Problem description.
Could the lines from the start of the data through the line with "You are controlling" be set down exactly, with no pictures among them?

Input data.
^^^^^^^^

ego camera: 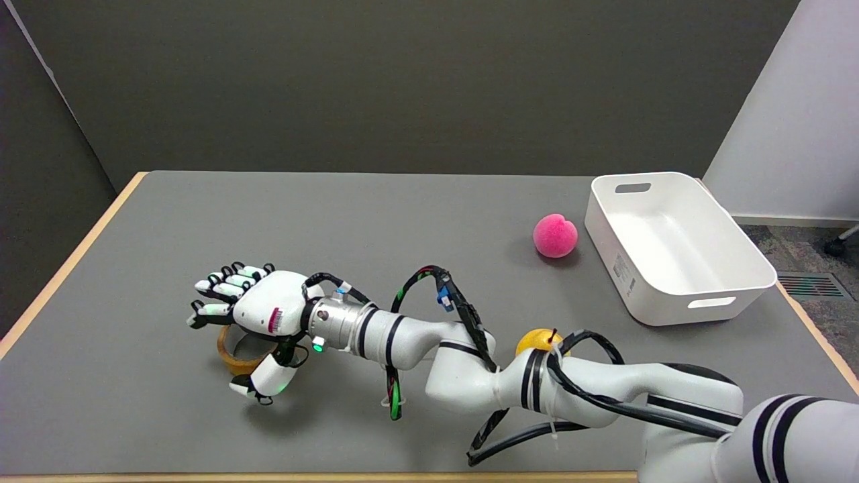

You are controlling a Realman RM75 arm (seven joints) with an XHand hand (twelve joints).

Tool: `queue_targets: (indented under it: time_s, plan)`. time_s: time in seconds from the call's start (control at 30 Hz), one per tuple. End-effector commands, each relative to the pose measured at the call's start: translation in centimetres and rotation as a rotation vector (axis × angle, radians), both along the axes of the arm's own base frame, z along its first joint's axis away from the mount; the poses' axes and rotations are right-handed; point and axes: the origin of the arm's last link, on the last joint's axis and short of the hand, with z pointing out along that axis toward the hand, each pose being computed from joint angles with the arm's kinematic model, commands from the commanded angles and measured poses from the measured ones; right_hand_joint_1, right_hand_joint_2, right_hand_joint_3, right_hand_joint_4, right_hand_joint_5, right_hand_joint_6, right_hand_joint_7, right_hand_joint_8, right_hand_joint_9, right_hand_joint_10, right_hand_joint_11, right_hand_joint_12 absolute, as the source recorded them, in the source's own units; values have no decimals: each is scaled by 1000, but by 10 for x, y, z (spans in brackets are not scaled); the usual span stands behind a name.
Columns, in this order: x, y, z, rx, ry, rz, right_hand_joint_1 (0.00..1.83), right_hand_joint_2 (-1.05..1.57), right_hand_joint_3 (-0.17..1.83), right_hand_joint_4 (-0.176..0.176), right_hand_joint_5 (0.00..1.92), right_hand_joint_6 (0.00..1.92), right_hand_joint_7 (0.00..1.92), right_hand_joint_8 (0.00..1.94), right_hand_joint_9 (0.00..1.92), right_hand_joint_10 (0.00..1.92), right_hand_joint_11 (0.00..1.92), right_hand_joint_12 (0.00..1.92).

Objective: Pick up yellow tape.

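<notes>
Tape: we see the glossy yellow tape ring [236,353] lying flat on the matte grey table [376,221], left of centre.
Hand: our right hand [249,315] hovers over it, fingers spread, gripping nothing.

Yellow tape [236,353]: roll on the grey table, left of centre, toward the near edge.
Ring of translucent amber-yellow tape with an open core through which the table surface shows. Seems to lie flat on its side. Its upper and right parts are hidden under the robot's hand; only the lower-left arc of the ring shows clearly.
</notes>
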Motion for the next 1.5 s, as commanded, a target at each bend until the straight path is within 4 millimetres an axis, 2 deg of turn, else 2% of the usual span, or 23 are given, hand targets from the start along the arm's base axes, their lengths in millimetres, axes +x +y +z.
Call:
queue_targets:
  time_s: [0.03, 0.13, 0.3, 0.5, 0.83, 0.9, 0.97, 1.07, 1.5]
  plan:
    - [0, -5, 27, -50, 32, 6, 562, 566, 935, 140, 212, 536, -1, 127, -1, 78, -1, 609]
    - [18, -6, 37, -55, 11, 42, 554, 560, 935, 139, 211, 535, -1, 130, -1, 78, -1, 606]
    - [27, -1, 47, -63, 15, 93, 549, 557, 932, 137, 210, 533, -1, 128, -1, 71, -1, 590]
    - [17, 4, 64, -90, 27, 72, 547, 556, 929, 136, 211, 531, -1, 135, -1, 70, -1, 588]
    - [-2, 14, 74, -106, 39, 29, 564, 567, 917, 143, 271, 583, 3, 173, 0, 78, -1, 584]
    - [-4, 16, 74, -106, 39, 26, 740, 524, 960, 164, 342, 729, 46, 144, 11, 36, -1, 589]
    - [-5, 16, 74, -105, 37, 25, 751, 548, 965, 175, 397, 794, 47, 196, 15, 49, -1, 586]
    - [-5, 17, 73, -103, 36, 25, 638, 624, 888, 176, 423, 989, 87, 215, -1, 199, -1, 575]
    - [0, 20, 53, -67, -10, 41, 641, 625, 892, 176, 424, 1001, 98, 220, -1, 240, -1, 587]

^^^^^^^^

Solution for this problem.
ego camera: 

You are controlling a Realman RM75 arm (seven joints) with an XHand hand (twelve joints).

There's nothing more to this exercise.